Ici, on ne peut que se réjouir de ce que le film évite l’essentiel de ces travers, grâce à une mise en scène vivante et des comédiens parfaits. Le jeu des acteurs fait parfois un peu daté (une belle collection de trognes, la moitié de la Comédie Française est au casting) mais cela colle finalement assez bien à l’idée que l’on se fait de l’époque et contribue à faciliter l’entrée dans l’œuvre.

Autre indéniable réussite, le suspens reste étouffant - alors qu’on connaît la fin ! – l’on ne sort pratiquement jamais des bureaux ministériels ou militaires. Cet enfermement rejoint le sujet, kafkaïen par essence, l’homme seul face à une machine administrative cruelle et absurde.

Admirablement campé par un Louis Garrel méconnaissable, Alfred Dreyfus ne se rend pas forcément aimable, et c’est aussi une intelligence de ses concepteurs que de ne pas forcément rendre sympathique une victime d’injustice. Et ce d’autant que ce postulat n’empêche pas de se sentir particulièrement bouleversé par l’abominable sort qui fut fait au Capitaine Dreyfus.

De son côté, Picquart fait un personnage presque monolithique dans sa volonté inflexible, sans même que cette noble quête ressorte chez lui de convictions idéologiques ou politiques, à tout le moins identifiables.
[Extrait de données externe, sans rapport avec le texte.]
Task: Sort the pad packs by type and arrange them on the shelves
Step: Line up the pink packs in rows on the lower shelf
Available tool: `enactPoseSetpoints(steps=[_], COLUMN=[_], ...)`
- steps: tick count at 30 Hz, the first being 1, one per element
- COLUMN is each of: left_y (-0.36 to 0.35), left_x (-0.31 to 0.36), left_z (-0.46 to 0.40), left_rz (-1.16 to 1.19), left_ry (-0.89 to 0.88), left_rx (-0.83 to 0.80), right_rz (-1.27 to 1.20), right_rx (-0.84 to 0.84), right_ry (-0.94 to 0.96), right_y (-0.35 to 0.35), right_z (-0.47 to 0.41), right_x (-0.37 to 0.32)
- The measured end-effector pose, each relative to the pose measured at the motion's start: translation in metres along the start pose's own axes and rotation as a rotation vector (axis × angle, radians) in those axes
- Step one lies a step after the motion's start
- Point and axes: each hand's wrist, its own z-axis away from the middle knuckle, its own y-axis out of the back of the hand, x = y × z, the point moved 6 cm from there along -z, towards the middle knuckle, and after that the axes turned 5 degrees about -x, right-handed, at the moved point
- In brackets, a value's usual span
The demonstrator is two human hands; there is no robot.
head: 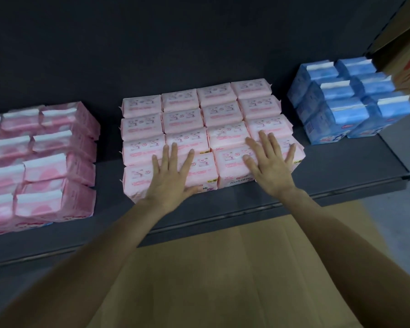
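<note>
Three groups of pad packs sit on a dark shelf (pixel 341 166). In the middle is a block of pale pink packs (pixel 199 119) laid flat in rows. My left hand (pixel 173 171) lies flat with spread fingers on the front left packs of that block. On the front right packs my right hand (pixel 268 162) presses, fingers straight and spread. To the left stands a group of brighter pink and white packs (pixel 45 162). Blue packs (pixel 346 100) stand at the right end of the shelf.
A dark back panel (pixel 175 43) rises behind the shelf. Brown cardboard (pixel 223 268) lies below the shelf's front edge, under my forearms. Another cardboard box (pixel 407 67) with red print stands beyond the shelf at the far right.
</note>
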Motion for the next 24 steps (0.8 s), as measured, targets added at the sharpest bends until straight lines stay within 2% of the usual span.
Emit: enactPoseSetpoints(steps=[9, 13, 17, 22, 24], left_y=[-0.011, -0.011, -0.002, 0.034, 0.059], left_x=[-0.012, -0.015, -0.010, 0.007, 0.031], left_z=[-0.018, -0.018, -0.012, 0.000, 0.007], left_rz=[-0.061, 0.008, 0.022, -0.114, -0.035], left_ry=[0.043, 0.010, 0.048, 0.184, 0.160], left_rx=[0.083, 0.084, 0.048, -0.158, -0.099], right_rz=[-0.017, 0.060, 0.173, 0.351, 0.369], right_rx=[0.042, -0.084, -0.143, -0.181, -0.192], right_ry=[0.031, 0.033, 0.011, -0.033, -0.064], right_y=[-0.007, 0.001, 0.034, 0.101, 0.133], right_z=[-0.011, -0.002, 0.026, 0.069, 0.088], right_x=[-0.005, -0.013, -0.013, 0.000, 0.021])
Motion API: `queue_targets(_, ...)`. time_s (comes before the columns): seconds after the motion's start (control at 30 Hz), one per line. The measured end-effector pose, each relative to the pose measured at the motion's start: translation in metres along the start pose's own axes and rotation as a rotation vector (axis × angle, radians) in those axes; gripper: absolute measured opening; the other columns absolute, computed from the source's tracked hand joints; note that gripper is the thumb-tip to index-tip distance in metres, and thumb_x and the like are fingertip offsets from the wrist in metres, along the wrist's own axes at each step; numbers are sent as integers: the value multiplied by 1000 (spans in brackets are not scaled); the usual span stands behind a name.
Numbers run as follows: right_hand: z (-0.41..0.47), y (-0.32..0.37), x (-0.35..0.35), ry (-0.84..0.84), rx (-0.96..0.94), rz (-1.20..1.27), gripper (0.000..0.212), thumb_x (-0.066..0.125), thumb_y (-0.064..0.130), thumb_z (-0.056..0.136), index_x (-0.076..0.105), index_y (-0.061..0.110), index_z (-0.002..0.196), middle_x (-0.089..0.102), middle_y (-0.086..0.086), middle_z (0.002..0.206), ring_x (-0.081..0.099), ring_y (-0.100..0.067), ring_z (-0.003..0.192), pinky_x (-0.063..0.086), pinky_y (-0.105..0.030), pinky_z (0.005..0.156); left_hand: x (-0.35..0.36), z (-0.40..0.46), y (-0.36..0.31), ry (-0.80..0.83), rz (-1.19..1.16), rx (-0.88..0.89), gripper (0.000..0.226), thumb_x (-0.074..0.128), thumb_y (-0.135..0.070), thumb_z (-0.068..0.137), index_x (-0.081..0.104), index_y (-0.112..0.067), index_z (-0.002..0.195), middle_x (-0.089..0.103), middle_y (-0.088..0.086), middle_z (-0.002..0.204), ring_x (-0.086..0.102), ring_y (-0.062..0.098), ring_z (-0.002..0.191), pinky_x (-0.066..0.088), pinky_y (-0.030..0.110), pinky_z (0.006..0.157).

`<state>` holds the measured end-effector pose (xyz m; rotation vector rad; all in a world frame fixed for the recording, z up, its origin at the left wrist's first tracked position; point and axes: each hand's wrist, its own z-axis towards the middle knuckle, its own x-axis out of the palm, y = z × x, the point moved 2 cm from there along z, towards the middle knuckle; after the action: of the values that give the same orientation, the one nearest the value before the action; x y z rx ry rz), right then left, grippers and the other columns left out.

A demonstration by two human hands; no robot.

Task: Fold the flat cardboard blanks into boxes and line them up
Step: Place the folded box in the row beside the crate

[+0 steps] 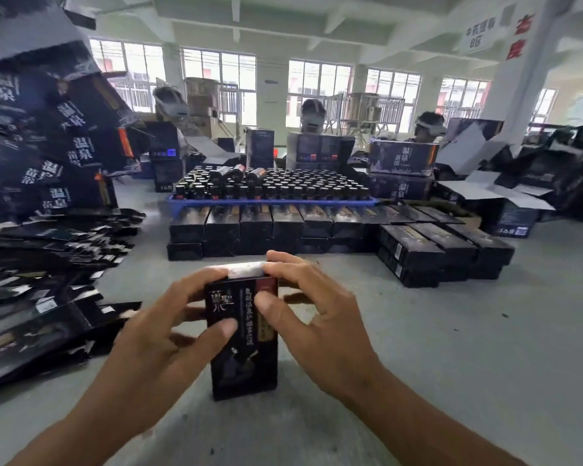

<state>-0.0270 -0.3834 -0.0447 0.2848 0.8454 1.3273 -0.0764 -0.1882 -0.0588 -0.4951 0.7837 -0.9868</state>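
Black box (243, 334), white txt, red strip.

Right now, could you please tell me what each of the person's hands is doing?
Left hand: grips the black box, thumb on its front.
Right hand: grips the same box, fingers at its top flap.

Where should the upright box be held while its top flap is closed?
Grip the box by its narrow long sides, coming from left and right as the left hand and right hand do. It stands tall, so side holds leave the top flap free for fingers.
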Motion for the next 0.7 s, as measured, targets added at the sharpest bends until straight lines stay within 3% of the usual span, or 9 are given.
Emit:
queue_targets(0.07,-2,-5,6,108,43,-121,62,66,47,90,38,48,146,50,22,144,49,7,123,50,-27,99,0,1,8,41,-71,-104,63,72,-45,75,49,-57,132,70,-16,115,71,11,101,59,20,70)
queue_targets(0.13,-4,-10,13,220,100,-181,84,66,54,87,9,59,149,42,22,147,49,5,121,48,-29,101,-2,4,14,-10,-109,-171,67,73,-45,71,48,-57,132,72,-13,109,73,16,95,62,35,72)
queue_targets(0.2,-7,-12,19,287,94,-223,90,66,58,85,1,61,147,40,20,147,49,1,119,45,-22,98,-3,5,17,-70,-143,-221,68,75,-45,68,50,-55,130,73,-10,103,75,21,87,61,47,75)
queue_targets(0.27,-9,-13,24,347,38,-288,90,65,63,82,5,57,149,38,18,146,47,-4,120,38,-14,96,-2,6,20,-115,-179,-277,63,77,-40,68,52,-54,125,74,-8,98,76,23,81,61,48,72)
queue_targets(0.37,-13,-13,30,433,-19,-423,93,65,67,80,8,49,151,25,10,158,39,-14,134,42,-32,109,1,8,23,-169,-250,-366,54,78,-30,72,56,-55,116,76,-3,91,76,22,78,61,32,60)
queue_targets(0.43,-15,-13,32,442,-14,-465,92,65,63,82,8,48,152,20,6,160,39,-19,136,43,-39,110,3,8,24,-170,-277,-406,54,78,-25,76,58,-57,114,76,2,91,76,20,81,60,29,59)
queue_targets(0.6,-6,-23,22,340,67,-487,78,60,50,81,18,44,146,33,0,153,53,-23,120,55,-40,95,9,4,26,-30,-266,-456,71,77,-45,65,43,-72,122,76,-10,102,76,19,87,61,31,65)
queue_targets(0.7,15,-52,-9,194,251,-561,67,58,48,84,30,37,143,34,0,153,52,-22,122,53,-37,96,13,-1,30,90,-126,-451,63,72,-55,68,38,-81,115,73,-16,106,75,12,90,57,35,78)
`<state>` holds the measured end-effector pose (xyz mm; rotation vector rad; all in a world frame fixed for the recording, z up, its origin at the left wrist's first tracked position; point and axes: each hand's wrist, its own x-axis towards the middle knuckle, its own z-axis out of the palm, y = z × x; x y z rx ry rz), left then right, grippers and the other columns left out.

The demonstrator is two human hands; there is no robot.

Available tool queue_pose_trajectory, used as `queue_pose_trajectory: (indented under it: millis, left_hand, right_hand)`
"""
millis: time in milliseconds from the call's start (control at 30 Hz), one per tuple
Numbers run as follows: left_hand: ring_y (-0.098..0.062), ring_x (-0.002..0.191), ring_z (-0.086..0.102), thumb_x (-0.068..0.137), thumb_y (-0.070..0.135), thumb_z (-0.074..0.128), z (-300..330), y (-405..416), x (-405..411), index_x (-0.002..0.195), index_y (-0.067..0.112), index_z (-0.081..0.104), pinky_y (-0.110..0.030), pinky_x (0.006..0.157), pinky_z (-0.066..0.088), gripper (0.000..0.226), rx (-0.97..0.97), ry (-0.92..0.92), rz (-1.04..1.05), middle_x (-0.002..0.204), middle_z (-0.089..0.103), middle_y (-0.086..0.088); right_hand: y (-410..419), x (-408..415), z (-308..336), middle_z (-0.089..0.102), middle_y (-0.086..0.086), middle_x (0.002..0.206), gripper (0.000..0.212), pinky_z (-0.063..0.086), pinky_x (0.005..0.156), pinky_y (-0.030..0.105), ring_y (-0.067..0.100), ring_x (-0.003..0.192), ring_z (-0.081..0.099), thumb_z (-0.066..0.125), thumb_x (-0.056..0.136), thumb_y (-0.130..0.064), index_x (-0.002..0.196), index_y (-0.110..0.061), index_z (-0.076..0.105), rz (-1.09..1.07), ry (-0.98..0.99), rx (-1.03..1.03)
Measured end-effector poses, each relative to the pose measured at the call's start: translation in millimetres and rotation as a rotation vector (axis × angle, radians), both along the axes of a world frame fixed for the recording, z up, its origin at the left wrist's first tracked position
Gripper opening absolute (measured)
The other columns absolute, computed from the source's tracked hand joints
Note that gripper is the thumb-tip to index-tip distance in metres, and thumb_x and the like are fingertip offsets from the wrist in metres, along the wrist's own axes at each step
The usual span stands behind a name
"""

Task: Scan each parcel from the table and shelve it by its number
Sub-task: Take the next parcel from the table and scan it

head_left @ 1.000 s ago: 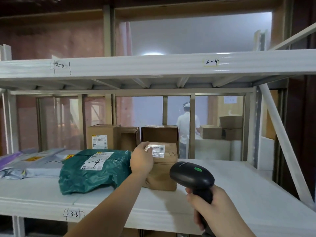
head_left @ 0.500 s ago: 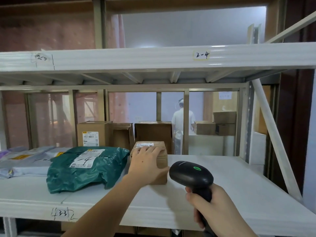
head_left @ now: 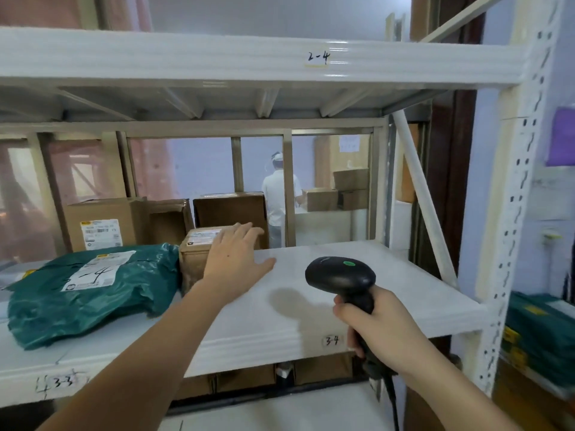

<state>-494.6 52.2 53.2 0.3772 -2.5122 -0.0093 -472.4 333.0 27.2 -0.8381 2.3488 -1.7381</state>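
Right hand (head_left: pixel 384 329) nearest, grip wrapped round handle of black barcode scanner (head_left: pixel 340 276), green dot on its head, cord hanging below. Left hand (head_left: pixel 235 262) reaches over white shelf (head_left: pixel 342 306), fingers spread straight, holding nothing, in front of small brown box (head_left: pixel 196 253); contact unclear. Box sits on shelf, label on top, just beside green poly-bag parcel (head_left: pixel 90 290) with "4" penned on its label. Shelf edge marked "3-3" and "3-4". Behind: bigger cardboard boxes (head_left: pixel 102 222) at shelf back. Upper beam (head_left: pixel 217 54) marked "2-4". Far back, a person in white (head_left: pixel 275 194) by stacked cartons.
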Motion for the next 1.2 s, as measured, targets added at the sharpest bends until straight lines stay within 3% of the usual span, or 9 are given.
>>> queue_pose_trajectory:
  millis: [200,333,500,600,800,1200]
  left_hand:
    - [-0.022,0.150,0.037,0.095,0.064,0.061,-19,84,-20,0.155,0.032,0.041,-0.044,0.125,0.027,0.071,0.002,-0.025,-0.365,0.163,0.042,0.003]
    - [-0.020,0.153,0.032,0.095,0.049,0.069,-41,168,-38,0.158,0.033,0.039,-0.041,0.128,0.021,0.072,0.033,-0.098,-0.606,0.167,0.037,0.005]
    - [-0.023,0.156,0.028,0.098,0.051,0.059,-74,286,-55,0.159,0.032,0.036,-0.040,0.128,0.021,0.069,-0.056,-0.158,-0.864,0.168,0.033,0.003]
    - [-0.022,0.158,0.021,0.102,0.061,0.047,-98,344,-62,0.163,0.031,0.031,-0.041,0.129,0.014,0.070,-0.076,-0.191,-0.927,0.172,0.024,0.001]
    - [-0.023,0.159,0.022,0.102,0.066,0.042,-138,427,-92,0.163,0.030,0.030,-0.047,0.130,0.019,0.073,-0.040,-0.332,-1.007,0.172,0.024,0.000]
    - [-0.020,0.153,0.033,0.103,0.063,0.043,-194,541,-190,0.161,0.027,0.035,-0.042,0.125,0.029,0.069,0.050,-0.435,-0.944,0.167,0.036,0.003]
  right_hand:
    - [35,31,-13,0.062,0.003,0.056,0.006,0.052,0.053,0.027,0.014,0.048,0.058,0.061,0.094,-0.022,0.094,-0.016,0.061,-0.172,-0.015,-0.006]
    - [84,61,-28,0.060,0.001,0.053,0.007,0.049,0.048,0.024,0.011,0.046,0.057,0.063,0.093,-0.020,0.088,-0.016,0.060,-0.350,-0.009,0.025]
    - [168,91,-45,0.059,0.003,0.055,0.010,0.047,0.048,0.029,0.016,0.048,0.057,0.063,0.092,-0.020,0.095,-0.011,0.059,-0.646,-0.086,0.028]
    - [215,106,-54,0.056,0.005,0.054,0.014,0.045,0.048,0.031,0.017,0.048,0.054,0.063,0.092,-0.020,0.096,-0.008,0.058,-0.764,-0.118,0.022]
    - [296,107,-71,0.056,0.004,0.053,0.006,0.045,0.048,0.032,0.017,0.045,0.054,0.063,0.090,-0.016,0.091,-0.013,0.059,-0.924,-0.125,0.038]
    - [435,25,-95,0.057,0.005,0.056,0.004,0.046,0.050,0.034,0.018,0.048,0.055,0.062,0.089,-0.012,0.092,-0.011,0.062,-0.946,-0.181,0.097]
Et ce n’est probablement pas par hasard que Polanski réalise aujourd’hui le portrait filmé d’un obsédé de la vérité, envers et contre tous, et notamment contre la machine étatique et la vindicte populaire. Chacun en fera sa lecture et décidera si le cinéaste est légitime à le faire. En tout cas, ce film à la portée de tous offre intelligence, histoire et cinéma, il serait dommage de s’en priver pour des raisons aveuglément militantes.